((
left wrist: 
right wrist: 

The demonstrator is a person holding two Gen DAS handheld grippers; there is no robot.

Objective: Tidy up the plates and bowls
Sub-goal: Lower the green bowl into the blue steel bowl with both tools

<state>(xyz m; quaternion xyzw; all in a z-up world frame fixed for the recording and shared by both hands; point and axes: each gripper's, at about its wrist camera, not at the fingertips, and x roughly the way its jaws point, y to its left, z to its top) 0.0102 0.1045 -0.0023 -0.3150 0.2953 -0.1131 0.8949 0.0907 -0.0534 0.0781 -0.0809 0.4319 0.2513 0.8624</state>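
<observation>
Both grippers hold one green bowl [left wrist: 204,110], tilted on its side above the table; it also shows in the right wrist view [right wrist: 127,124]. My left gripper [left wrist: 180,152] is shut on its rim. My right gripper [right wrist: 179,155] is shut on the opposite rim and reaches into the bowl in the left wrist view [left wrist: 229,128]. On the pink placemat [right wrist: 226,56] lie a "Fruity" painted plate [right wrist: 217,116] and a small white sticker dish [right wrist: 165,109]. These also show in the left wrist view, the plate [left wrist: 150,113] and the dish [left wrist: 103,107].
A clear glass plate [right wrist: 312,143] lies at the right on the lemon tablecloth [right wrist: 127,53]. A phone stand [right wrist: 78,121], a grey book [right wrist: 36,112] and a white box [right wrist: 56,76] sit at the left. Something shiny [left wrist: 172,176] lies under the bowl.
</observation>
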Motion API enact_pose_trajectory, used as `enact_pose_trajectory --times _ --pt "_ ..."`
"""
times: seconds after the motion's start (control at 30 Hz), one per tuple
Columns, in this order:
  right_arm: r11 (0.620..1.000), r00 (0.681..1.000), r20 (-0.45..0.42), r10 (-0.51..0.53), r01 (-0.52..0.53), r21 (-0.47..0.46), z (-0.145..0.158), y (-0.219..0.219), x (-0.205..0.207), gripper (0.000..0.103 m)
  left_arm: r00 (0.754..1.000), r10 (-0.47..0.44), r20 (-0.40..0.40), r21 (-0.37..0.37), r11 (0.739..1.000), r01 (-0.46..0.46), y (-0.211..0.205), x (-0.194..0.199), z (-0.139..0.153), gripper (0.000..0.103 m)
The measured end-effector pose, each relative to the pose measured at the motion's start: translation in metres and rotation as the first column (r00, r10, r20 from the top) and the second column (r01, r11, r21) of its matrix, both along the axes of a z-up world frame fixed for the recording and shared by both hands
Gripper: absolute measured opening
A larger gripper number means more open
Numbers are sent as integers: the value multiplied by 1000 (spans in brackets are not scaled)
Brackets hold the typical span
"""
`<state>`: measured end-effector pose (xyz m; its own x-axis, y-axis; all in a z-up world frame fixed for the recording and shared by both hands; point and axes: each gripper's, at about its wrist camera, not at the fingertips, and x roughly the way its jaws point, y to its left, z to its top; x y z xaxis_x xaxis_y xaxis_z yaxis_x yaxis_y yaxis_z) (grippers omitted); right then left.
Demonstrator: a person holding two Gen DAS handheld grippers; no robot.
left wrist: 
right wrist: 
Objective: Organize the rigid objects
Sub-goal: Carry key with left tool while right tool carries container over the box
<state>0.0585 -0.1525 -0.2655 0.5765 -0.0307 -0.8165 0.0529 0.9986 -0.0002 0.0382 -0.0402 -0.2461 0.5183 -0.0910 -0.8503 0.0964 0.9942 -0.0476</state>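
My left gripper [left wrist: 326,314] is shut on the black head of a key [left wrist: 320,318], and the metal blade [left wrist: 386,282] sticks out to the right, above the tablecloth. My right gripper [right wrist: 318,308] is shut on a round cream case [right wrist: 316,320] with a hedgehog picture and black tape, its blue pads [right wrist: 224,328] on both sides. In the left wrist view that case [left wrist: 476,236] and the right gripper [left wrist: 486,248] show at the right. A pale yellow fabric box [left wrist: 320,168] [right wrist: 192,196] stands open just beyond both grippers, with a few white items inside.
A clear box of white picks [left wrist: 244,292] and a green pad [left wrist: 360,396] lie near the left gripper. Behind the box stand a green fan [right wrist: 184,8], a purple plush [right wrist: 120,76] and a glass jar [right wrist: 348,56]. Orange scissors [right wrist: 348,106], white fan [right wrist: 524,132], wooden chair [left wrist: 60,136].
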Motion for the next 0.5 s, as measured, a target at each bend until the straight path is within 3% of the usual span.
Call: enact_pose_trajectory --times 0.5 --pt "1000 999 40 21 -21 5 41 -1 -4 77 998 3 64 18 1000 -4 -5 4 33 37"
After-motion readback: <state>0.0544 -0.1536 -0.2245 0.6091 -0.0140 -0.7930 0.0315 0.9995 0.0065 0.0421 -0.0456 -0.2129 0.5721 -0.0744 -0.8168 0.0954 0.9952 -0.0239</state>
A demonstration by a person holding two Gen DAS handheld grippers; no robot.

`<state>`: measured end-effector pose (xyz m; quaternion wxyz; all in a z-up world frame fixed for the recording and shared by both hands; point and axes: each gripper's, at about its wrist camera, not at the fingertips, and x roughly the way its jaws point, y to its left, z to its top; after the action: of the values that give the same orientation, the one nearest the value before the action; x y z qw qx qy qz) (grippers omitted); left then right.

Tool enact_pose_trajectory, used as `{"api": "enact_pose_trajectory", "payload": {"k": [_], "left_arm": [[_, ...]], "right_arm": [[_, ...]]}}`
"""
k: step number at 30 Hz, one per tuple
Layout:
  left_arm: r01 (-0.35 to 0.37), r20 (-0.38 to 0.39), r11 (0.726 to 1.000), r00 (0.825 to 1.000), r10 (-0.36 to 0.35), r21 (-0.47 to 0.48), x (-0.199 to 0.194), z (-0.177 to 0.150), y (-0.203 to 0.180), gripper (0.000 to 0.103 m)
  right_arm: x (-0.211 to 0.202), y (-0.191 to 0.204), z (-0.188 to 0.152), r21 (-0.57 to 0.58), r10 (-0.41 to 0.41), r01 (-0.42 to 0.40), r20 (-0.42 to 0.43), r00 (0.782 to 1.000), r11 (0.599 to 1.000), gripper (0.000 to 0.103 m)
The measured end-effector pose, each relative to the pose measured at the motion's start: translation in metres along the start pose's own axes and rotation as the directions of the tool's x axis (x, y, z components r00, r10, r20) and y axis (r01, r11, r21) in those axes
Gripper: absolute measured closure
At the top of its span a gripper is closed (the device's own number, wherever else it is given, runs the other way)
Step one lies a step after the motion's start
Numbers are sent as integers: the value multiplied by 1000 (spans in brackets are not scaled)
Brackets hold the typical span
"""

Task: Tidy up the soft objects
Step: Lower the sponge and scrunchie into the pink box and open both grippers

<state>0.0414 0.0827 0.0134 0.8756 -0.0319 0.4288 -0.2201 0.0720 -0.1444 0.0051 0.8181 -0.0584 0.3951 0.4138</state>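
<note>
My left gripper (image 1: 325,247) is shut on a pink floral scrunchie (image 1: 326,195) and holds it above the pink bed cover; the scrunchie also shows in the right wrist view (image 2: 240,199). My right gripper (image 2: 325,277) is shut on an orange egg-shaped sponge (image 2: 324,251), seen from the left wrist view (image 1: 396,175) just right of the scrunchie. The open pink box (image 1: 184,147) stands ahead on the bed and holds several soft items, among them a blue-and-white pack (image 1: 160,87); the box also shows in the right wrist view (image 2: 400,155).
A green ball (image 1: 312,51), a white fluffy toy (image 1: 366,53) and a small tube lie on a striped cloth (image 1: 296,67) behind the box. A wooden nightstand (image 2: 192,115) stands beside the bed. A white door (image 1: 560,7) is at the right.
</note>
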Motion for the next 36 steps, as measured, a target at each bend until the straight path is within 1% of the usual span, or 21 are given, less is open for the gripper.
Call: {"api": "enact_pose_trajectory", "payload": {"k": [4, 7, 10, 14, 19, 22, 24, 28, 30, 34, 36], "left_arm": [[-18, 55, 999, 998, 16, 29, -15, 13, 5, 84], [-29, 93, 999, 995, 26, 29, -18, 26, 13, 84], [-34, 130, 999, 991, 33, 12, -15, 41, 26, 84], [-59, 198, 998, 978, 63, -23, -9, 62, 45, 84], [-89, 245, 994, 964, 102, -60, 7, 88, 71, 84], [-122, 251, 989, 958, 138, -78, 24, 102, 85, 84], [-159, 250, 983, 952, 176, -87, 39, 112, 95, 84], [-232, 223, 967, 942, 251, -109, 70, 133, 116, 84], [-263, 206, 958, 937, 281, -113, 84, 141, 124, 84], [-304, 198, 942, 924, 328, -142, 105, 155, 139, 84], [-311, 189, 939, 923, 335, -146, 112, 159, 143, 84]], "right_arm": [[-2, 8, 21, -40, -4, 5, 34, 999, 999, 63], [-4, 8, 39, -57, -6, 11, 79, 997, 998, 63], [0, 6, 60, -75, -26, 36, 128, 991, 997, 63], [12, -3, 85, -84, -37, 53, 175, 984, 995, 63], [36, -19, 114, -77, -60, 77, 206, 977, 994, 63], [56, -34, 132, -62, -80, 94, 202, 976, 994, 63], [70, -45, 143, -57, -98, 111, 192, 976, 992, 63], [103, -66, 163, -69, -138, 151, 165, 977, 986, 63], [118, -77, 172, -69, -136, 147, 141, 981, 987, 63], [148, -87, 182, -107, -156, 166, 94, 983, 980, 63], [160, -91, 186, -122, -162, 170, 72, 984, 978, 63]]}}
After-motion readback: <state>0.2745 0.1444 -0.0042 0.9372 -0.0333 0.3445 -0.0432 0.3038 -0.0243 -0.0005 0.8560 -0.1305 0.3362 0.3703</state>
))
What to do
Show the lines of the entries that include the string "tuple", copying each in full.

Result
times: seconds after the motion's start (control at 30 Hz), one per tuple
k: step number at 30 Hz, one per tuple

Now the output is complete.